Rockstar shopping is inherently unsafe (2015) - wglb
http://graham.posthaven.com/rockstar-shopping-is-inherently-unsafe
======
singingfish
I got hired as a backend "rockstar" a few years ago. Didn't work well.

1\. I made some mistakes (my general response to said mistakes was to work to
ensure the CI tool guaranteed said mistakes couldn't be repeated. Included
kicking up CI into the process in the first place by fixing their test rot and
enabling someone else to bring jenkins into the mix). One of those mistakes
did cause a recoverable partial outage.

2\. The extensive unfucking of the backend I performed still hasn't been
applied, despite pretty clear demonstration of the safety of said changes .
One of which if eventually applied will reduce their AWS bill by 10-20% - I
produced a demo that this was safe bug-for-bug. A spectacular security hole
that was there is gone, so that's a plus.

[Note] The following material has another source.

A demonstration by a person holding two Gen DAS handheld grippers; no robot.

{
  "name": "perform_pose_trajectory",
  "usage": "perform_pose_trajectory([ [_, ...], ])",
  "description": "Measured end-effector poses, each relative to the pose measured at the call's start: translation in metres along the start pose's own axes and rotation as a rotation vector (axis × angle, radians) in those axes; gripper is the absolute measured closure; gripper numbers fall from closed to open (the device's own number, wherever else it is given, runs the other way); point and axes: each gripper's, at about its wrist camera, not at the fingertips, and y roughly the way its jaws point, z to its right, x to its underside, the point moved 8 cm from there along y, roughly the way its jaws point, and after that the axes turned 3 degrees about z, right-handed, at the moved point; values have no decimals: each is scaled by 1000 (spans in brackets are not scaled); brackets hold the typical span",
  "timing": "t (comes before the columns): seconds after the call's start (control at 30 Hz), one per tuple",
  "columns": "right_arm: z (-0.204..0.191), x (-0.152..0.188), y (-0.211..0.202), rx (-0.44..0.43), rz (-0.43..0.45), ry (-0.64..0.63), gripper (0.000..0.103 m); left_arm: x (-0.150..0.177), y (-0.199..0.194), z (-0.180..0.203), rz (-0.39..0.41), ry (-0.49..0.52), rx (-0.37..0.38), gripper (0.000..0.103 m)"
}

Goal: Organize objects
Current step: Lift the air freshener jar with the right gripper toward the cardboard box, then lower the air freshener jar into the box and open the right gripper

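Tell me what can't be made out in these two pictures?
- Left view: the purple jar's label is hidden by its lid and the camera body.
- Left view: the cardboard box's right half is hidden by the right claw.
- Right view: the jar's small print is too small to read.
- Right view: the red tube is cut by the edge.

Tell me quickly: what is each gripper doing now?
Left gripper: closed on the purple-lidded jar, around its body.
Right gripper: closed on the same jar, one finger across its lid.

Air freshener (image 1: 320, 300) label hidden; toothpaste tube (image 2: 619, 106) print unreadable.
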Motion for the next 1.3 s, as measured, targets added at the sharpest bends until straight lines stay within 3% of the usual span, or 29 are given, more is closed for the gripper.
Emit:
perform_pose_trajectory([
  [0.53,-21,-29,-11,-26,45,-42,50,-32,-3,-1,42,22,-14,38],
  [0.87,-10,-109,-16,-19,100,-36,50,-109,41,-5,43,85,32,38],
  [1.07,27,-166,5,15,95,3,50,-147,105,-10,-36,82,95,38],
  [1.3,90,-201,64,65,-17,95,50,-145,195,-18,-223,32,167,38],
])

I got retrenched (made redundant with a small payout once I pointed out that
was what was needed). I went into the conversation to say "I'm going to need
more money and we need to work out a process where my work gets applied", but
the retrenced bit happened really early, so I never got to propose that :) . I
had an offer within an hour of being retrenched. Currently I unfuck code at a
similar scale for a larger concern and get reasonable career development
opportunities. The place I was working for has been hiring junior devs like
crazy, so I do worry about the health of their codebase - having said that
when in their comfort zone the senior guys there are pretty good. I think the
problem was that I was getting the senior guys out of their comfort zone, and
I didn't take a sufficiently gentle approach. However I learned heaps, so all
good. Can't imagine I'll be going back their though.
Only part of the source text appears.